In a standard weight enforcement process, every violating vehicle – driver and/or owner - is prosecuted individually. Company profiling seeks to do something slightly different. All data measured by a WiM network, including pictures of suspiciously overloaded vehicles, is stored in a database which enforcement agencies can use. “This action may vary from sending a warning letter, to a visit of the company for an inspection or further legal action,” explains the International Society for WiM (ISWiM) in its Guide for Users of Weigh in Motion. “The advantages of this way of enforcement are that the enforcement activities are directly aimed at compliance with loading regulations, i.e. preventive or incentive activities instead of writing the tickets.”
Since it is targeted, relatively few enforcement personnel are needed too – and the effect of the enforcement efforts “is nationwide and not limited to the roads directly around the WiM systems”, ISWiM points out.
Andy Lees, Q-Free WiM consultant who is also vice president of ISWiM and chair of the ISWIM Vendors and Consultants College, explains: “Company profiling is usually employed by the enforcement authorities using high-speed WiM enforcement or pre-selection sites.
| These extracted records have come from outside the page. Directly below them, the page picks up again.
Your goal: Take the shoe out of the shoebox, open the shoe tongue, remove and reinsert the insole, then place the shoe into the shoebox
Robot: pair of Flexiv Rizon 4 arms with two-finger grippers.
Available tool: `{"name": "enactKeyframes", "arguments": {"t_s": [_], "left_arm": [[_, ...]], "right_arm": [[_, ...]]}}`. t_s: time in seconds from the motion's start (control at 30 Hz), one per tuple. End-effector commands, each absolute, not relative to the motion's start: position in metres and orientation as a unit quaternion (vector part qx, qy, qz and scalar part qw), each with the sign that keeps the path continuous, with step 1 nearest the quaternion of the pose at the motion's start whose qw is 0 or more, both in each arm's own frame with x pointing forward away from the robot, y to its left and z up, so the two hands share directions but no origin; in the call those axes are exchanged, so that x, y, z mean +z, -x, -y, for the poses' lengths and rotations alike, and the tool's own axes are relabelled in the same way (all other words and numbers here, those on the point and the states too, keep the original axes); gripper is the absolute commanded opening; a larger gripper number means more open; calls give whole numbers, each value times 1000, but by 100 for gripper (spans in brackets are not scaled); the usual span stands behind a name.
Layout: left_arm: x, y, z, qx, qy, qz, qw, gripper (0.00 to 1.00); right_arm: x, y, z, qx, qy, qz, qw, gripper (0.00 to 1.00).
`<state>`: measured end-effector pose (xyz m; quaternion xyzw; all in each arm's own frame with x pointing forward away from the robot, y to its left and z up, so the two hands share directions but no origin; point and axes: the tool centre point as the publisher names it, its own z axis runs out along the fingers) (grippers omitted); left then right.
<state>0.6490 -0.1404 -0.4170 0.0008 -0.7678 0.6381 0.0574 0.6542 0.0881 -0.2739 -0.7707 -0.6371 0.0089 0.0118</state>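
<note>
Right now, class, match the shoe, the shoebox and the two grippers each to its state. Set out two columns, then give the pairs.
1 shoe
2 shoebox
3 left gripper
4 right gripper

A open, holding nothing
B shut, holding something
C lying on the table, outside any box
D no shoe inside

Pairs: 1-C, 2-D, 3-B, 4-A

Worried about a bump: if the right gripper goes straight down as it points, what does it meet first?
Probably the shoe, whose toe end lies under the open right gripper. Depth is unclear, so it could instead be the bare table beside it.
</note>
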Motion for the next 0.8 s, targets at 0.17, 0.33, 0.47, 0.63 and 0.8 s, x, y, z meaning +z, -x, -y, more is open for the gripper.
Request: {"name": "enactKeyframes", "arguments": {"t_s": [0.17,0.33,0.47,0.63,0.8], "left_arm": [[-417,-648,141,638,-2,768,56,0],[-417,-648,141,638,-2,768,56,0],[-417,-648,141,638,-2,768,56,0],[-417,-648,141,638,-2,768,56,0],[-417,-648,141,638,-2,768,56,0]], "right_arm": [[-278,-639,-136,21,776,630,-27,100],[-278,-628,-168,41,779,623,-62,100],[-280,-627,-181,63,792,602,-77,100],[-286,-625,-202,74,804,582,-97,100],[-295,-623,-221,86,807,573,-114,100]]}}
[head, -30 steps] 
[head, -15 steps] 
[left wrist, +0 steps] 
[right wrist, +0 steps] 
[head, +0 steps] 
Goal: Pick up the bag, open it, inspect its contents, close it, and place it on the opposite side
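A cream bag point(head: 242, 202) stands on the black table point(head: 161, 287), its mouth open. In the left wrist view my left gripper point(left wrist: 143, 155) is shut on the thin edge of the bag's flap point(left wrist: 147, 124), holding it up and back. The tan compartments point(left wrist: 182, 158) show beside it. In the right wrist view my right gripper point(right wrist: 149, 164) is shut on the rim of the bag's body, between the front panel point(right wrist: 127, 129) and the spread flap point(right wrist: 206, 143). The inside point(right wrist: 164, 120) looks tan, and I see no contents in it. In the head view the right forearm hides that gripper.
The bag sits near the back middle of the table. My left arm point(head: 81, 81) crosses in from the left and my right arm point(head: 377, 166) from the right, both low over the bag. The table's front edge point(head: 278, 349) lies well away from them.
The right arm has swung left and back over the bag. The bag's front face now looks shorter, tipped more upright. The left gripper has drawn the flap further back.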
Typical examples would be companies identified with the use of WiM enforcement sites, which contain in-road sensors and arrays along with ANPR/ALPR cameras. The WiM system enables the authorities to identify individual vehicles and their associated companies.”
It is not unknown for a company to persistently infringe weights and through this identification process they can be readily identified. “Usually, this process works with infringement penalties being issued initially but if this becomes commonplace with an individual haulier then prohibition notices can be issued,” Lees reasons. “This effectively stops the haulier operating.”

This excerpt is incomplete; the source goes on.